81 % der Erwachsenen geben an, dass soziale Medien ihnen helfen, Beziehungen zu Familie und Freunden zu pflegen, und 68 % sagen, dass sie sich dadurch stärker mit Interessengemeinschaften verbunden fühlen (Auxier & Anderson, 2021).
Wenn sie in einer unterstützenden Weise genutzt werden, können positive soziale Medien ein Bindeglied sein, das unsere Beziehungen in der realen Welt stärkt, indem sie uns helfen, in Kontakt zu bleiben und wichtige Neuigkeiten aus dem Leben mitzuteilen. Dennoch ist es wichtig, gesunde Grenzen zu setzen.
Die bewusste Nutzung sozialer Medien kann auch das Gefühl der Einsamkeit verringern, indem sie die Chancen erhöht, mit Menschen in Kontakt zu treten, die ähnliche Interessen und Lebenserfahrungen teilen.
Diese Gemeinschaften können einen wichtigen Beitrag zur Verbesserung unseres Wohlbefindens leisten, insbesondere wenn wir Zugang zu emotionaler Unterstützung, praktischen Ratschlägen und Bewältigungsstrategien haben.
Das Wichtigste ist, dass Sie Ihre Online-Welt selbst gestalten.
Eine praktische Möglichkeit, dies zu tun, besteht darin, jeden Tag einen "Tech-Check-in" durchzuführen, bei dem Sie Ihren Feed überprüfen, Konten, die Sie auslaugen, nicht mehr folgen und sich bewusst mit Inhalten oder Menschen beschäftigen, die Ihnen Energie geben und Sie unterstützen.
Studien legen nahe, dass soziale Medien das Wohlbefinden steigern können, wenn sie sinnvolle Interaktionen und unterstützende Beziehungen ermöglichen (Burke & Kraut, 2016).

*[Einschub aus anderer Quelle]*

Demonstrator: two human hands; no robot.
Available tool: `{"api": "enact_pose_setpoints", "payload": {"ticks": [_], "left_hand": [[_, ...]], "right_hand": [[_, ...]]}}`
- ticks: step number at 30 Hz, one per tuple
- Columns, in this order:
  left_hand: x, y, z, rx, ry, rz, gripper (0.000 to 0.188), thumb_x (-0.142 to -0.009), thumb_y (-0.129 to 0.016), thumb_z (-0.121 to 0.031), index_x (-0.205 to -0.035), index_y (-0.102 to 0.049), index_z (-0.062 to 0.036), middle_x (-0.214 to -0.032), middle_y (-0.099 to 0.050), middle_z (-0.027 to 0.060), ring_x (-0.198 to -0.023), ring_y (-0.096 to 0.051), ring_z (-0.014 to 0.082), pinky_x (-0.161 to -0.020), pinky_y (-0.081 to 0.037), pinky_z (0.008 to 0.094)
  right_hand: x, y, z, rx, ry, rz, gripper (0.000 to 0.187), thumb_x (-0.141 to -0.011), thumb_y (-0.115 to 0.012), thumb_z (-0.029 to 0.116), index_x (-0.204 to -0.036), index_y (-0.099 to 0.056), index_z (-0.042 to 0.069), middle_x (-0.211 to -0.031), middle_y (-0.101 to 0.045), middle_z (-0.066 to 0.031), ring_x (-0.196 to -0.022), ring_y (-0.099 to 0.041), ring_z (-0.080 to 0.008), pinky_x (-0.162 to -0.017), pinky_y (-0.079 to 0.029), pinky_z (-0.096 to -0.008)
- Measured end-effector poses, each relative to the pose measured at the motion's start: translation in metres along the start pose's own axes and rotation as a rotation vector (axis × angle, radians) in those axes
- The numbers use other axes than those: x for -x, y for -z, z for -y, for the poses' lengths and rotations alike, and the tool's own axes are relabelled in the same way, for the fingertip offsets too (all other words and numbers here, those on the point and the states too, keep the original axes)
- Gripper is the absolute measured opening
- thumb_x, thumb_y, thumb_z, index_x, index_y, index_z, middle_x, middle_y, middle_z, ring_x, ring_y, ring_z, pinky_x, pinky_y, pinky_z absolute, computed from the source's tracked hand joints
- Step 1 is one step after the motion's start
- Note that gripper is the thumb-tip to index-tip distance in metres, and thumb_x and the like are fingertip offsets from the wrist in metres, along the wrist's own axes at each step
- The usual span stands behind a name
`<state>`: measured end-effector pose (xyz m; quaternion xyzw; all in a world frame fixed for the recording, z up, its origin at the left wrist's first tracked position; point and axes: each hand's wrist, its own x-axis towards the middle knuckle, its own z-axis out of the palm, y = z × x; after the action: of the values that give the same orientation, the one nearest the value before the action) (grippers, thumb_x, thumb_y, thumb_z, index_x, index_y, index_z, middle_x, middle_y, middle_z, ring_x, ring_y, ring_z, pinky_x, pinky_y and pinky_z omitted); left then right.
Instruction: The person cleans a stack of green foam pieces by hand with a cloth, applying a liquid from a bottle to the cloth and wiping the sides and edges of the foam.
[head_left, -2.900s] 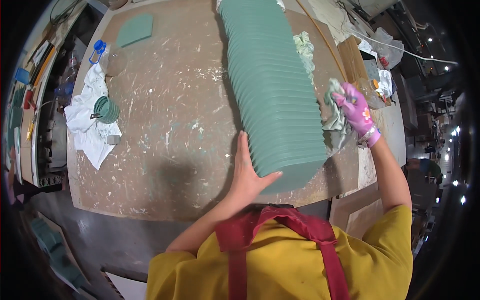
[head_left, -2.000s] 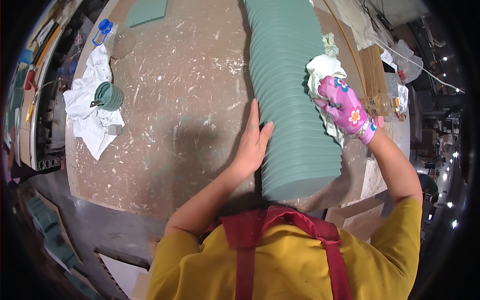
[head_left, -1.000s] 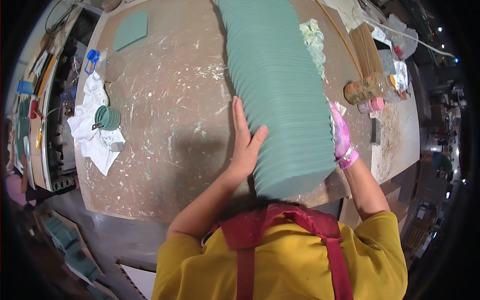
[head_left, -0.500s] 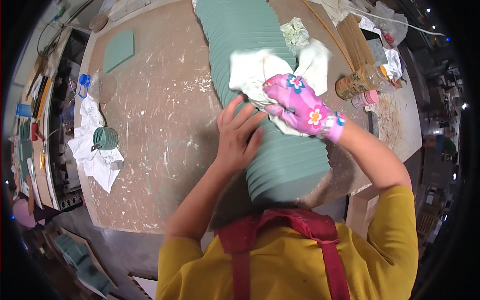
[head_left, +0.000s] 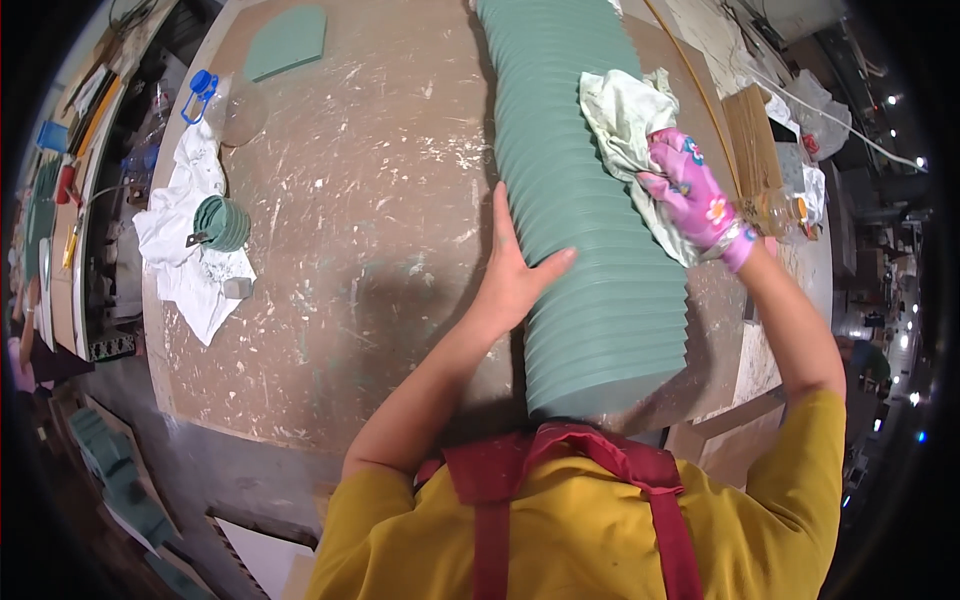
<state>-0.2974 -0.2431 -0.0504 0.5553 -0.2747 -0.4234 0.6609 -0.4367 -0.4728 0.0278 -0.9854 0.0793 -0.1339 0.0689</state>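
Observation:
A long green ribbed column [head_left: 600,300] lies lengthwise on the worktable [head_left: 380,210], one end close to my body. My bare left hand [head_left: 518,275] rests along its left side, fingers stretched out and thumb lying on the ribs. On the right side of the column, my right hand [head_left: 695,195], in a pink flowered glove, is closed on a white cloth [head_left: 625,115]. The cloth is bunched over the ribs and hangs down toward the table beside the wrist.
To the left, a white rag [head_left: 185,265] lies under a small green ribbed piece [head_left: 222,222], near a clear jug with a blue cap [head_left: 203,82]. A flat green arched piece [head_left: 288,42] sits far left. A wooden block [head_left: 750,135] and a bottle [head_left: 780,215] stand at the right.
My right hand has carried the cloth from the column's top to its right side. My left hand has drawn away from the cloth to the left side, its fingers straighter. The view has shifted.

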Motion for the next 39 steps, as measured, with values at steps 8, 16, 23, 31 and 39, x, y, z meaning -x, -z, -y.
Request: {"api": "enact_pose_setpoints", "payload": {"ticks": [8,16,23,31,39], "left_hand": [[0.001,0.005,0.027,-0.162,-0.099,-0.075,0.101,-0.079,-0.072,-0.015,-0.147,0.0,0.0031,-0.149,-0.02,0.0229,-0.138,-0.023,0.0279,-0.113,-0.021,0.0369],[0.003,-0.005,0.017,0.047,-0.106,-0.145,0.105,-0.071,-0.08,-0.027,-0.146,-0.012,0.0006,-0.14,-0.036,0.0225,-0.13,-0.038,0.0316,-0.108,-0.031,0.0389],[0.004,0.003,0.031,0.143,0.016,-0.098,0.099,-0.072,-0.078,-0.023,-0.145,-0.015,0.0038,-0.142,-0.035,0.0175,-0.13,-0.036,0.0255,-0.11,-0.027,0.036],[0.003,0.001,0.022,0.134,-0.092,-0.115,0.112,-0.072,-0.08,-0.031,-0.146,-0.005,0.0072,-0.136,-0.041,0.0246,-0.125,-0.043,0.0301,-0.106,-0.034,0.0372],[0.007,0.004,0.02,0.047,0.012,-0.176,0.106,-0.072,-0.079,-0.028,-0.145,-0.011,0.0072,-0.134,-0.043,0.0247,-0.122,-0.047,0.0309,-0.104,-0.036,0.0373]], "right_hand": [[-0.098,-0.04,0.101,-0.396,0.064,0.488,0.014,-0.076,-0.06,0.01,-0.088,-0.061,0.005,-0.082,-0.059,-0.0118,-0.075,-0.061,-0.0297,-0.071,-0.05,-0.0405],[-0.131,0.001,0.082,0.029,0.337,0.758,0.042,-0.089,-0.062,0.019,-0.128,-0.051,0.007,-0.11,-0.063,-0.0114,-0.097,-0.064,-0.0216,-0.082,-0.054,-0.0285],[-0.131,-0.053,0.128,0.221,0.545,0.756,0.038,-0.086,-0.062,0.02,-0.121,-0.056,0.008,-0.104,-0.059,-0.0129,-0.086,-0.064,-0.0248,-0.08,-0.054,-0.0323],[-0.111,0.004,0.051,-0.158,0.141,0.365,0.025,-0.079,-0.066,0.005,-0.103,-0.057,0.006,-0.092,-0.061,-0.0132,-0.086,-0.06,-0.0348,-0.075,-0.049,-0.0394],[-0.152,0.002,0.125,-0.399,-0.342,0.879,0.031,-0.073,-0.063,0.004,-0.104,-0.063,0.007,-0.1,-0.063,-0.0137,-0.089,-0.064,-0.032,-0.077,-0.052,-0.0403]]}}
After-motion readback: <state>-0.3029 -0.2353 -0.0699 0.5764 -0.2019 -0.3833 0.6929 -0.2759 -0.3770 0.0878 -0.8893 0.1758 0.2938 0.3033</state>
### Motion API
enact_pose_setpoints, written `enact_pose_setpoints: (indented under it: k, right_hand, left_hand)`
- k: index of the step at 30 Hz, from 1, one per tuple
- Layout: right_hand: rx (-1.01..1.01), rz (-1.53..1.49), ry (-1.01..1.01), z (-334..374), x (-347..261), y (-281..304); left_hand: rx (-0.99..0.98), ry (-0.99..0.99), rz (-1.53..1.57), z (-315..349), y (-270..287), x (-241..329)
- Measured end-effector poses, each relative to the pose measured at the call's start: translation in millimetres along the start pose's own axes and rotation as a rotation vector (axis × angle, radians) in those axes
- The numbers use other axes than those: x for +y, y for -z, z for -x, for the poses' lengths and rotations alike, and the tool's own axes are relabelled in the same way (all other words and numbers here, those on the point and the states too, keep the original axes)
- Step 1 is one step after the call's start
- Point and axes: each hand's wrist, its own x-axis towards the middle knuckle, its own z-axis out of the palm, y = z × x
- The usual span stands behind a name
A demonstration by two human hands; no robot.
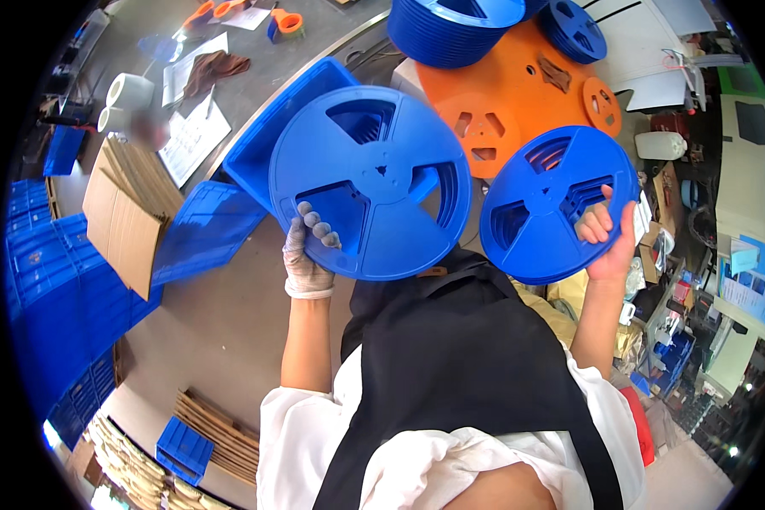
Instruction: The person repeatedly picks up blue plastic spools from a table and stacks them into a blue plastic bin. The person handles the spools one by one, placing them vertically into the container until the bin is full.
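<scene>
My left hand (pixel 308 259), in a pale glove with grey fingertips, grips the lower left rim of a large blue plastic reel (pixel 408 225). Its fingers come through one of the reel's cut-out windows. My bare right hand (pixel 608 238) is closed on the right edge of a short stack of blue reels (pixel 527 234), fingers hooked into a window. Both loads are held up side by side in front of my black apron (pixel 476 365), a small gap between them. An open blue bin (pixel 251 157) is partly hidden behind the left reel.
Ahead, an orange round surface (pixel 561 106) carries a tall stack of blue reels (pixel 450 42) and a smaller stack (pixel 574 34). A grey worktable (pixel 314 25) holds papers, a brown cloth (pixel 215 70) and orange-handled tools. Blue crates (pixel 51 263) and cardboard (pixel 123 221) stand left.
</scene>
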Motion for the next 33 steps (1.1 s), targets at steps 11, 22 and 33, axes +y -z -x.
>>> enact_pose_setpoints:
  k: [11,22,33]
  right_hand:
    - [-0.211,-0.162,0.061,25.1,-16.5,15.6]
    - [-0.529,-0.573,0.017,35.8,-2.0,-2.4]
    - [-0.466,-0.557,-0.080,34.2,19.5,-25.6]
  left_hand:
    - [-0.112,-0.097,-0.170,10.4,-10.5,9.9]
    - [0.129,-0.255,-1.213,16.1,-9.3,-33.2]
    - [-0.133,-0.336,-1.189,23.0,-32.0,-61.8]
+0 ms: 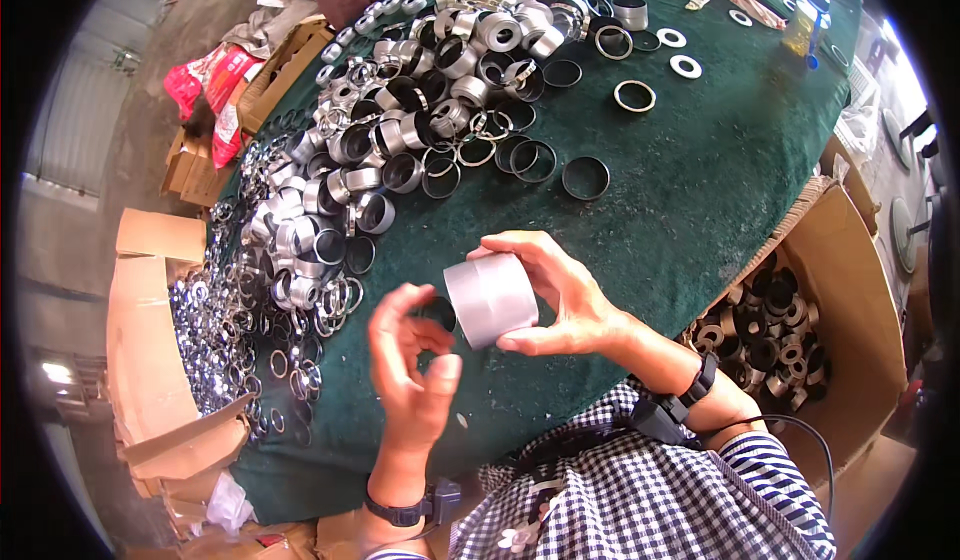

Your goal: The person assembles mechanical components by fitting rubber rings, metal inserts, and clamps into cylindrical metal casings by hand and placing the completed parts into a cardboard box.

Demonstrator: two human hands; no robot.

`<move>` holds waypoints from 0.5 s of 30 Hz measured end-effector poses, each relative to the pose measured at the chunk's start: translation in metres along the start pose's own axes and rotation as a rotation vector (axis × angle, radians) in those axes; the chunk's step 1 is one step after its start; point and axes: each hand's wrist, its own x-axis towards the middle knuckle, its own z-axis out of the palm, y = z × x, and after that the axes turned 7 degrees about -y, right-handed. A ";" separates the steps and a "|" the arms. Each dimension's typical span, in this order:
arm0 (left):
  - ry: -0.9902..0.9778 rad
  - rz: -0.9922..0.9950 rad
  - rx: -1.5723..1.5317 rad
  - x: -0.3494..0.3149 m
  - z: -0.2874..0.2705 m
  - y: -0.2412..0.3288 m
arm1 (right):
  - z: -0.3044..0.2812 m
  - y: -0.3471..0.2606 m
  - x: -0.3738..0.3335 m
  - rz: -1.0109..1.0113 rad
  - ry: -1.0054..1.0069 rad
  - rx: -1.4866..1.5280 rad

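A smooth silver metal cylinder (490, 300) is held above the table's near part. My right hand (570, 300) grips it from the right, fingers over the top and thumb beneath. Close to the cylinder's left end is my left hand (412, 360), its fingers curled and slightly blurred. A dark ring (440, 312) shows between those fingers, partly covered by them, and seems to be in their hold. The left thumb stands a little apart from it.
A large heap of silver and black metal rings (400, 130) covers the left of the green cloth (690, 170). White washers (685, 67) lie at the far right, near a bottle (803, 28). Cardboard boxes (150, 340) flank the table; the right one (860, 290) holds several metal parts.
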 end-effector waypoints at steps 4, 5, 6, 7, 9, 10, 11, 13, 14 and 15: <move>-0.099 -0.286 -0.427 0.020 0.003 0.011 | -0.006 -0.002 0.002 -0.190 -0.045 -0.349; -0.152 -0.344 -0.495 0.023 0.003 0.008 | -0.007 -0.003 0.003 -0.286 -0.069 -0.496; -0.154 -0.395 -0.485 0.027 0.008 0.014 | -0.005 -0.001 0.003 -0.335 -0.073 -0.498; -0.151 -0.395 -0.483 0.029 0.007 0.015 | -0.005 -0.003 0.003 -0.336 -0.076 -0.495; -0.235 -0.260 -0.347 0.031 0.006 0.017 | -0.008 -0.009 0.004 -0.329 -0.106 -0.540; -0.207 -0.178 -0.251 0.029 0.006 0.017 | -0.007 -0.010 0.000 -0.328 -0.105 -0.542; -0.170 -0.056 -0.111 0.029 0.009 0.016 | -0.005 -0.010 -0.006 -0.176 -0.060 -0.247; -0.114 0.129 0.087 0.029 0.008 0.014 | -0.007 -0.006 -0.011 0.031 -0.022 0.214; -0.111 0.127 0.090 0.029 0.007 0.012 | -0.009 -0.008 -0.012 0.070 -0.026 0.293; -0.116 0.206 0.228 0.030 0.005 0.009 | -0.010 -0.010 -0.012 0.110 -0.024 0.368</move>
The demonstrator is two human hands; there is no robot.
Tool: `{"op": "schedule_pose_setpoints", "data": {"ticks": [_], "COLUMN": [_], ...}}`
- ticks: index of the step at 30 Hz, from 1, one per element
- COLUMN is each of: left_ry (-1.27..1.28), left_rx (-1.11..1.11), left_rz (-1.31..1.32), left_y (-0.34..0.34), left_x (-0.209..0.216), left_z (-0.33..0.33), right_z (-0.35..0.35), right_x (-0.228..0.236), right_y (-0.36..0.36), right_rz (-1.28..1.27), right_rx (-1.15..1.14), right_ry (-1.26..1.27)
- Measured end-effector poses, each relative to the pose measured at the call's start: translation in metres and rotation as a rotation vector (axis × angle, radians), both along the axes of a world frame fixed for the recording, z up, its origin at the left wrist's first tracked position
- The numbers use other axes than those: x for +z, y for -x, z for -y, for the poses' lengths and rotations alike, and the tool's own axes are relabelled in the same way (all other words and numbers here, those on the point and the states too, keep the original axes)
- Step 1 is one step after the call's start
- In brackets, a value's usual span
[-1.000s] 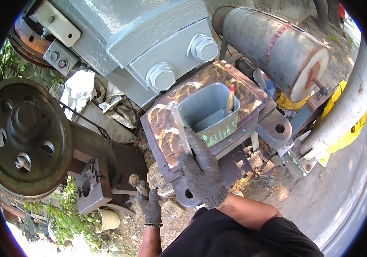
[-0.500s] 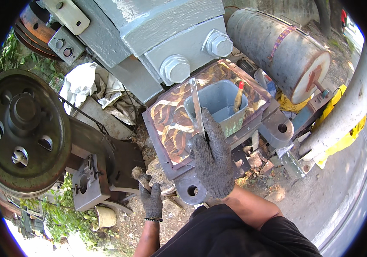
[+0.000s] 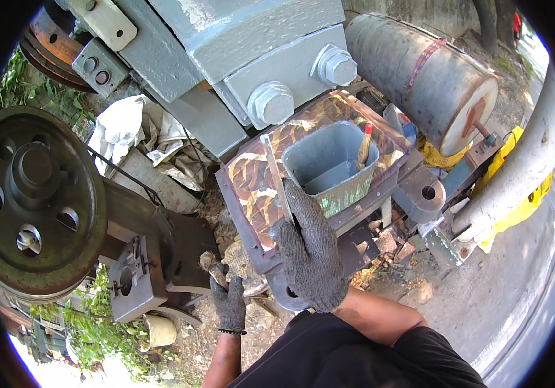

Sie können sich auf die Qualität, nicht auf die Quantität, Ihrer Verbindungen konzentrieren.
Sinnvolle Interaktionen mit einigen wenigen engen Kontakten können sich lohnender anfühlen als eine große Anzahl oberflächlicher Verbindungen. Fragen Sie sich selbst: "Fühle ich mich durch meine Interaktionen in den sozialen Medien mehr verbunden oder fühle ich mich dadurch isoliert?"
Es ist auch wichtig, sich die Vorteile von Kontakten in der realen Welt vor Augen zu führen, da man sich dadurch gesehen und gehört fühlt, anstatt nur beobachtet zu werden. Der Mensch ist biologisch auf persönliche Kontakte wie Augenkontakt, Berührung und gemeinsame Nutzung eines Raumes ausgerichtet.
Online-Verbindungen funktionieren am besten als Ergänzung, nicht als Ersatz für Offline-Beziehungen. Auf diese Weise ist es weniger wahrscheinlich, dass soziale Medien zur Hauptquelle für Stimulation oder Bestätigung werden.
Eine Botschaft zum Mitnehmen
Die positive Nutzung sozialer Medien kann, wenn sie auf sinnvolle und bewusste Weise erfolgt, die Beziehungen verbessern.
Durch den Aufbau spezifischer Online-Beziehungen mit einem bestimmten Schwerpunkt, anstatt passiv zu scrollen oder nach Bestätigung zu suchen, können wir eine Online-Welt schaffen, die sich psychologisch und emotional sicher anfühlt. Dies ermöglicht es uns, authentischer zu sein und Räume zu betreten, die uns helfen, unsere Bedürfnisse zu erfüllen.
Die sozialen Medien können jedoch nicht die einzige Quelle für Verbindungen sein. Letztlich geht es den Menschen gut, wenn sie mehrere Möglichkeiten haben, mit anderen, ihren Gemeinschaften und sich selbst in Verbindung zu treten.
Die sozialen Medien sind ein Teil dieses Ökosystems. Um zu gedeihen, brauchen wir ein Gleichgewicht von Online- und Offline-Beziehungen, Engagement in der Gemeinschaft und Selbstverbundenheit. Soziale Medien können die reichhaltigen Erfahrungen der realen menschlichen Lebenswelt ergänzen, aber nicht ersetzen.